Activity => Whenever a line contains the string "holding", copy it out of the entries.

++++

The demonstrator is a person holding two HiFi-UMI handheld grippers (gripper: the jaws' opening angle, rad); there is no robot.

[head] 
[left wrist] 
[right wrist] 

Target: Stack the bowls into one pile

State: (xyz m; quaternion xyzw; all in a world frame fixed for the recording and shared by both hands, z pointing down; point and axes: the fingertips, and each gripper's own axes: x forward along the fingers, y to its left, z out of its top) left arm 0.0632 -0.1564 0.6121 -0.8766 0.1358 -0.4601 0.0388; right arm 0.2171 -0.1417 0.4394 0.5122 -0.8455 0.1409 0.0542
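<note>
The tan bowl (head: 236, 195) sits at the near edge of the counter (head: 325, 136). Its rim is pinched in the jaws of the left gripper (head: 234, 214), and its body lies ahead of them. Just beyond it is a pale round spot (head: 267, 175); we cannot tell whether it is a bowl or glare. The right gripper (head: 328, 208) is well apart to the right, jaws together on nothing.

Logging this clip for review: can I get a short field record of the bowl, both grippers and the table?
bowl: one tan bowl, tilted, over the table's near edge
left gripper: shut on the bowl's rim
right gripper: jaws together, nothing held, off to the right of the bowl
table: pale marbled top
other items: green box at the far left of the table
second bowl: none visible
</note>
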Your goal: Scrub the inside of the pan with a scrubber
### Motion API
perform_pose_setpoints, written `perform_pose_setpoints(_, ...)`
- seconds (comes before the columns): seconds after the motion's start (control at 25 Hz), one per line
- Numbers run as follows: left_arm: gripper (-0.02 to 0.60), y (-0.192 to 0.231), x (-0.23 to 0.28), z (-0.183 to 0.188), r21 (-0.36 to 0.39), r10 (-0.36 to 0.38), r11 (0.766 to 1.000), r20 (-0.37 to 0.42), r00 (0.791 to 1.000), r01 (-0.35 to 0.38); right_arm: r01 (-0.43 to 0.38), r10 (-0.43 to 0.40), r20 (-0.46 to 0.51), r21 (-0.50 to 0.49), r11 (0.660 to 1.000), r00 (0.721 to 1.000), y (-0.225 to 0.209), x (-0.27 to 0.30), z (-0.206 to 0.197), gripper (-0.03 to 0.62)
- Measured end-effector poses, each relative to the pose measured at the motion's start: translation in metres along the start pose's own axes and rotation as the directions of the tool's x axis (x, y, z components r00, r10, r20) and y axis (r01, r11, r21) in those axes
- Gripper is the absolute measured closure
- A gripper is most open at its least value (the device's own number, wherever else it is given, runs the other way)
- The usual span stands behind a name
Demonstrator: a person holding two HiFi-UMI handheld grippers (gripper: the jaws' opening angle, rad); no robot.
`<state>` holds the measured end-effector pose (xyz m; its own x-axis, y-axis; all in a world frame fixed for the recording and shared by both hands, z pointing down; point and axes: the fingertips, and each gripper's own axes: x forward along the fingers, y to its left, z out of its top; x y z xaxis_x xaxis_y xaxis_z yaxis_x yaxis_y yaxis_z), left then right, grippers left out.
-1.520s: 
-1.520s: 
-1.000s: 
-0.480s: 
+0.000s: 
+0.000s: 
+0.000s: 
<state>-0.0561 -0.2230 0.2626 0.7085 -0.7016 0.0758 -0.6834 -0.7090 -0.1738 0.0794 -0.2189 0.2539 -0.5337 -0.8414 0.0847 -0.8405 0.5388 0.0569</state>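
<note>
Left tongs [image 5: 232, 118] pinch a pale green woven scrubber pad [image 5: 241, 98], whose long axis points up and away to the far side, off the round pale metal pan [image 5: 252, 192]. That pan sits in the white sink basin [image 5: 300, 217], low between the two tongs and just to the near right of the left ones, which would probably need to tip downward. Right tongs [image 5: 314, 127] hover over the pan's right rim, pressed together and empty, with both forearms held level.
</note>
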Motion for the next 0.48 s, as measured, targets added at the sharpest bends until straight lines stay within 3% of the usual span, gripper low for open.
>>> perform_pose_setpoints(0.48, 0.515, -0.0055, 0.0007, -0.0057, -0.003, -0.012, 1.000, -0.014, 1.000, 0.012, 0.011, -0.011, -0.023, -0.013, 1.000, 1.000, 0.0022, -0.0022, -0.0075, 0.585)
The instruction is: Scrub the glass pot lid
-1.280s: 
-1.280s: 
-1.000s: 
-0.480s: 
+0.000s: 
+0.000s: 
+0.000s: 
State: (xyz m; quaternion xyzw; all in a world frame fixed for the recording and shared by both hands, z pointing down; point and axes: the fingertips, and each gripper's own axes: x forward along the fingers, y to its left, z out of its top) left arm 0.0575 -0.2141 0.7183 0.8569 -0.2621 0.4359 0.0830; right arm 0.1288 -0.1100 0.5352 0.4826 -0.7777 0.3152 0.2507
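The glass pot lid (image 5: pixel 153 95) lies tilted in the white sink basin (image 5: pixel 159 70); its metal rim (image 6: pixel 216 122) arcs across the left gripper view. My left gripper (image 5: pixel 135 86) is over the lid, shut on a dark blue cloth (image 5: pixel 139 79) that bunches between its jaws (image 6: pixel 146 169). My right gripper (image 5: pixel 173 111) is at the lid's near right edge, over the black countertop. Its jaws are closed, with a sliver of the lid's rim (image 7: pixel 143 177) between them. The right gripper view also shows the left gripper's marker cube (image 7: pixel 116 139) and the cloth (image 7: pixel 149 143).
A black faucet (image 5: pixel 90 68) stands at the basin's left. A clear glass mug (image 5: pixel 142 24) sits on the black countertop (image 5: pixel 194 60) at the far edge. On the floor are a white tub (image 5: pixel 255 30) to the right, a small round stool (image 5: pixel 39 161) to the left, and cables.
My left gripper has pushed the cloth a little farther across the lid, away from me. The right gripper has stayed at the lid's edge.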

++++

Solution for this problem =>
The demonstrator is a person holding two HiFi-UMI handheld grippers (gripper: the jaws' opening angle, rad); there is no robot.
Demonstrator: a person holding two HiFi-UMI handheld grippers (gripper: the jaws' opening angle, rad); no robot.

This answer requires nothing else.